**Exercise**
Whenever a line below mentions the word "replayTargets", that line should be copied.
(The data)
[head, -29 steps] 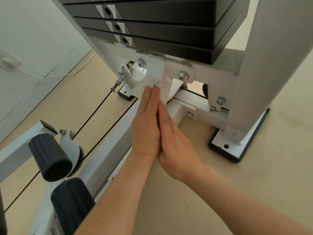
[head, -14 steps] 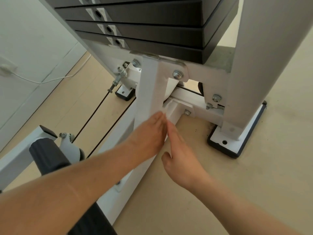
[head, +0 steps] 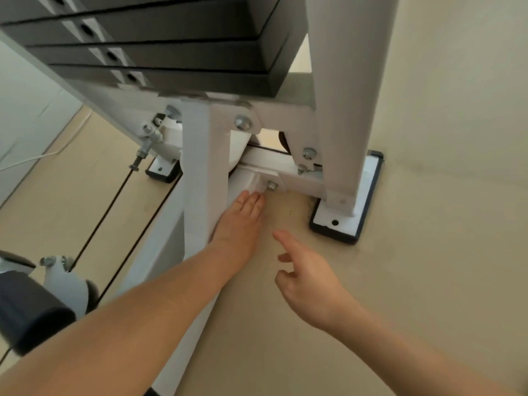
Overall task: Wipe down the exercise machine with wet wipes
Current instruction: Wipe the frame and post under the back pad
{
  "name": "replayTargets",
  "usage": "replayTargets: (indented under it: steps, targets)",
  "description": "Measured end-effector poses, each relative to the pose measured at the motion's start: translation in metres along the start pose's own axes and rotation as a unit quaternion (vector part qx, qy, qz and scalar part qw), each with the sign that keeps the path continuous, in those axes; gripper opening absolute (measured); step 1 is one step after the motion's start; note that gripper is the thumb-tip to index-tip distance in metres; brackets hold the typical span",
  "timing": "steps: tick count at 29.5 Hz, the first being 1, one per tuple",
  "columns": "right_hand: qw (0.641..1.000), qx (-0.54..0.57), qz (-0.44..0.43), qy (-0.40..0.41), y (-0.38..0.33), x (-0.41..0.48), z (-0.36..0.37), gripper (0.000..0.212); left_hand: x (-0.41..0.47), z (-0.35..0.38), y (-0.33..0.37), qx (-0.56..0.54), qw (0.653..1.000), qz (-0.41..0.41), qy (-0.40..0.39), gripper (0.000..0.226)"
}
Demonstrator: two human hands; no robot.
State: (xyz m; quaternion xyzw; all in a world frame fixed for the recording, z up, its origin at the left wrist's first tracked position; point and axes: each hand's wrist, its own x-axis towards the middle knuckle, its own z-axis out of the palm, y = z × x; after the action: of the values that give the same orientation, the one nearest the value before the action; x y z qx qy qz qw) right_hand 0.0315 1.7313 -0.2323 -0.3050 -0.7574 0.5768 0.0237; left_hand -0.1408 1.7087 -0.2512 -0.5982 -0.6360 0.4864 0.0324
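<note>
fingers (head: 251, 202) of your left hand (head: 238, 224) are straight and together, tips pressed on the white bracket (head: 254, 178) low on the machine (head: 337, 124), just beside a bolt (head: 271, 185). can't tell a wipe from the white metal under them. palm lies along the slanted post (head: 203, 167). your right hand (head: 308, 281) hovers over the floor (head: 428, 252), clear of the frame, index out, other fingers loosely curled, holding nothing. weight stack (head: 171, 52) is above.

Soft, even, fairly bright light is spread across the frame, and no glare is seen. A faint shadow is cast beneath the exercise machine (head: 205, 167) at centre. Mild blur is present throughout, and straight lines are bowed toward the edges.
</note>
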Motion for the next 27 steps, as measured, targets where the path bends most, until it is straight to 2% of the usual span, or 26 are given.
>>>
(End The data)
**Reply to the task**
  "name": "replayTargets",
  "usage": "replayTargets: (indented under it: steps, targets)",

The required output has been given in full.